And, when they were playing that style, the Canucks looked like a good team. A really good team. Like, an “uh-oh, this team is giving me hope” kind of good.

Like Jordan Binnington watched a lot of pucks fly his way, I watched this game.

  • Heading into the game, the Canucks had the fewest power play opportunities in the NHL, so their four first-period power plays — the first coming just 17 seconds into the game — felt like an appropriate course correction. Honestly, it felt like the power play just never ended; ​​it basically looked like a 20-minute power play.

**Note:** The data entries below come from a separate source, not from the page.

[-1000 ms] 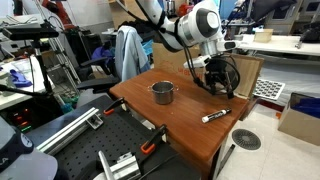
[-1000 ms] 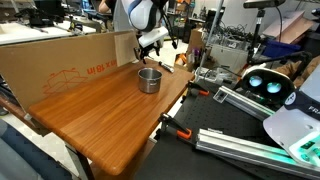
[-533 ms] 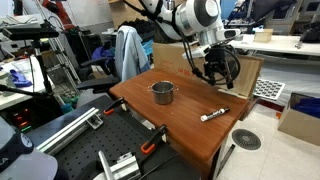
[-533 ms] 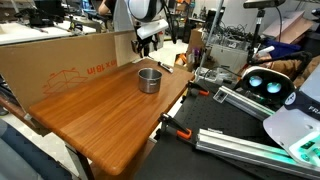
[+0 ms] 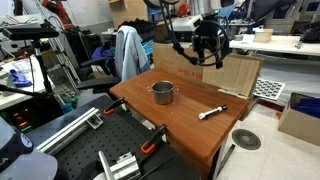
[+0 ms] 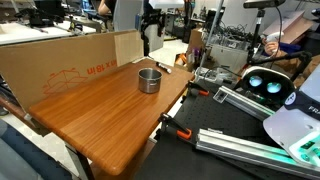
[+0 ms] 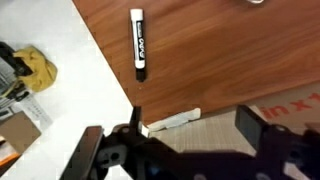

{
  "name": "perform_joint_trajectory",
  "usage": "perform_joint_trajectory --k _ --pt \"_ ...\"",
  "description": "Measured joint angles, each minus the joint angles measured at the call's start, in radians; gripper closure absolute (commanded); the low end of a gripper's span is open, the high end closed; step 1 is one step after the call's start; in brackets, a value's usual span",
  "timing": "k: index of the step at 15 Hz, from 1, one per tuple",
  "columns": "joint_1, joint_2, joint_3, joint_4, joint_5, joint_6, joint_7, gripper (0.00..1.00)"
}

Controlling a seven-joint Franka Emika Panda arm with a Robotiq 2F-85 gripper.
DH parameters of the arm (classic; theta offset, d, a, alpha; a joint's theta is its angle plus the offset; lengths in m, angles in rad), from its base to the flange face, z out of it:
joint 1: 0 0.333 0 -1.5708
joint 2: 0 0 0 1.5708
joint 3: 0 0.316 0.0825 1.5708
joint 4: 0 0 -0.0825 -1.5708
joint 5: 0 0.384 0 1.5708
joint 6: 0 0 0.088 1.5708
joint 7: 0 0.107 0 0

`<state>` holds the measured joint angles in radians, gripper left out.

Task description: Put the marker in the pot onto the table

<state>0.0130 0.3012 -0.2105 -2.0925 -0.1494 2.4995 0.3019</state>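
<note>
While one pot stands, one marker lies on the table

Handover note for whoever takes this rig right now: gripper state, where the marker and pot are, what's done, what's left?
Gripper: open, empty, raised high above the table.
Marker: lying flat on the table near its edge, clear of the pot.
Pot: upright on the table.
Done: marker is on the table.
Left: probably only parking the arm.
</note>
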Motion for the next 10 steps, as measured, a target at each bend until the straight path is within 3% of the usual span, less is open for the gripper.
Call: perform_joint_trajectory --k 3,10 --pt "-0.032 -0.104 0.027 -0.083 0.059 0.0 -0.065 0.0" --pt "-0.036 -0.111 0.035 -0.1 0.061 0.01 -0.066 0.0"
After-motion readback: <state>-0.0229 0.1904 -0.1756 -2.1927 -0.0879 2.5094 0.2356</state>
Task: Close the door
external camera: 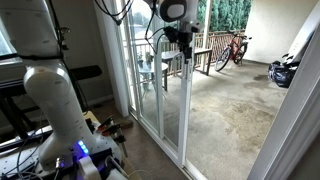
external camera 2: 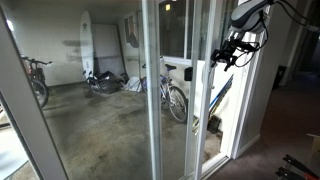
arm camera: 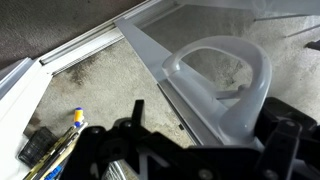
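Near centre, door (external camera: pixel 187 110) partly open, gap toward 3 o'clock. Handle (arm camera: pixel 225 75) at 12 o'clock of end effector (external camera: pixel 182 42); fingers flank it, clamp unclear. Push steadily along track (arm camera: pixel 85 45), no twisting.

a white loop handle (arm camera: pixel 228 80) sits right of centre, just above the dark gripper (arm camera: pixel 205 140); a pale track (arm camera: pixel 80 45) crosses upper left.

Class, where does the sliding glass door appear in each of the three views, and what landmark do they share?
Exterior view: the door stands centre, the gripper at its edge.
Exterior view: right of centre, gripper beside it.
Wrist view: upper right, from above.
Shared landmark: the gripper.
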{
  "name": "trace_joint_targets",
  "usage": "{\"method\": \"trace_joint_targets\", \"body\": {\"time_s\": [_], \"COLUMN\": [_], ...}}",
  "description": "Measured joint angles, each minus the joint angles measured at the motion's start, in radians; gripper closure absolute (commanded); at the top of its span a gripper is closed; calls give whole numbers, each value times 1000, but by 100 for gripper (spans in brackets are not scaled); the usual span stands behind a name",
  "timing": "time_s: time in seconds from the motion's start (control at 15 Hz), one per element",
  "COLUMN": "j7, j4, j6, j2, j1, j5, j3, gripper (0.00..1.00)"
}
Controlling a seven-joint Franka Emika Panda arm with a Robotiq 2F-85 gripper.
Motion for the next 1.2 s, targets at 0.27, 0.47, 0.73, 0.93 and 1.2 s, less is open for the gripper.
{"method": "trace_joint_targets", "body": {"time_s": [0.27,0.47,0.73,0.93,1.2], "j7": [-92,-121,-139,-139,-137], "j4": [18,30,48,64,87], "j6": [-15,-17,-18,-25,-38], "j2": [12,19,34,44,56], "j1": [-41,-68,-96,-106,-106], "j5": [33,33,30,9,-34], "j3": [-33,-53,-72,-83,-87], "gripper": [0,0,0,0,0]}}
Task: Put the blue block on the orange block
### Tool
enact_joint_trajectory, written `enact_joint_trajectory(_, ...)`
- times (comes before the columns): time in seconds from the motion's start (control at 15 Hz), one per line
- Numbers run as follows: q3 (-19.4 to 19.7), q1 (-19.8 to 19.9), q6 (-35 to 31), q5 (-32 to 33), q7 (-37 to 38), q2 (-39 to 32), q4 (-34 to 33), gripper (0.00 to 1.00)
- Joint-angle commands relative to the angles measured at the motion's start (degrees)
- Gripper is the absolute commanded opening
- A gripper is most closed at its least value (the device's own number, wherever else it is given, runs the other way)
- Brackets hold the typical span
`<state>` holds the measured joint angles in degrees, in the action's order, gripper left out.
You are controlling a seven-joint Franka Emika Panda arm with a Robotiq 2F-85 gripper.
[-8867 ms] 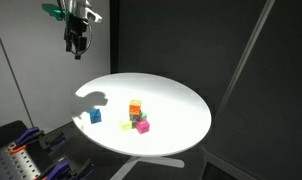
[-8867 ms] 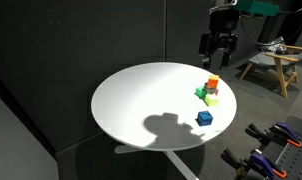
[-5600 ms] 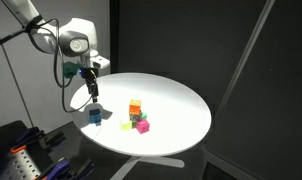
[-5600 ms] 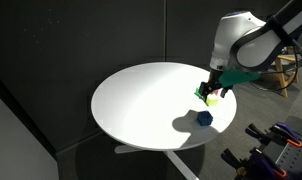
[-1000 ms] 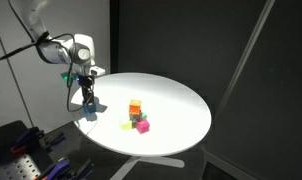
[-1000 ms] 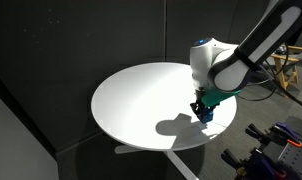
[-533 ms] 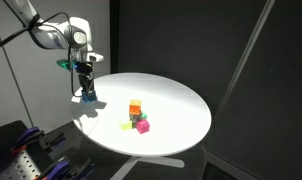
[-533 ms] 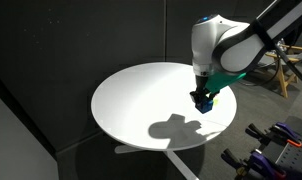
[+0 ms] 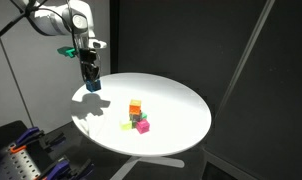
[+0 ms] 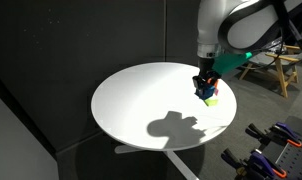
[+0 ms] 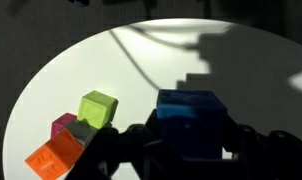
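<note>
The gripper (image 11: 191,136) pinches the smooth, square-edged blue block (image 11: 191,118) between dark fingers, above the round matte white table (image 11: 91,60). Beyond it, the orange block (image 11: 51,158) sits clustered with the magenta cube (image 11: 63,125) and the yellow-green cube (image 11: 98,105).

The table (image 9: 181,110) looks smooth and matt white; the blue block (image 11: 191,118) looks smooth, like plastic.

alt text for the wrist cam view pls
The gripper holds the blue block, which fills the lower middle of the view. Beyond it lies a round white table, with the orange block, a magenta cube and a yellow-green cube clustered at lower left.
</note>
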<state>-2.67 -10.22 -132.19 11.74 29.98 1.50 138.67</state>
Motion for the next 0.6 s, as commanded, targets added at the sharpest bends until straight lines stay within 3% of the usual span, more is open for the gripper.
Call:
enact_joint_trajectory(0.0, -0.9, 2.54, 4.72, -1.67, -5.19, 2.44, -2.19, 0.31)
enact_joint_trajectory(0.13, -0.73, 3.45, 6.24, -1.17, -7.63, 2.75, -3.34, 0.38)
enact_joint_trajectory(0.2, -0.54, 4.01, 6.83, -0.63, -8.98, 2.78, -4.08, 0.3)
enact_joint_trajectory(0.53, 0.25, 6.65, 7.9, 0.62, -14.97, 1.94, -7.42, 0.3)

  • This breakout is a perfect example of the Canucks looking so much faster: Quinn Hughes skated behind his own net after a defensive zone faceoff win and Nils Höglander was in a perfect position to take his pass and hit a streaking Sam Lafferty for a partial breakaway chance that hit the post after he out-waited Jordan Binnington. It’s not just that Hughes and Lafferty are quick skaters but that Höglander hustled to the right pace and right time to execute the breakout quickly too.
  • Hughes opened the scoring after the Canucks hemmed the Blues into the defensive zone. Filip Hronek attacked from the right point and faked a shot, drawing the Blues to his side of the ice, then flung the puck to Hughes, giving him huge tracts of land with the puck. He took full advantage by avoiding bursting into song and instead sending a perfect post-and-in shot past Binnington.

  • The key to the possession that led to Hughes’ goal was a great puck retrieval off a Hronek shot nearly a minute earlier. The Blues corraled the rebound, but then Elias Pettersson and Ilya Mikheyev quickly attacked the puck, forcing a turnover to Hughes on the boards to extend the possession and change the forward line with the puck in the offensive zone.
  • “Huge, huge,” said Tocchet about that play. “Puck retrieval is anticipation and people being in the right spots…When guys take shots and guys are standing around, they’re on their heels, you don’t pick up on those loose pucks and that’s when you’re one-and-done. And we talked about that — I thought early in the trip, we were one-and-done out there.”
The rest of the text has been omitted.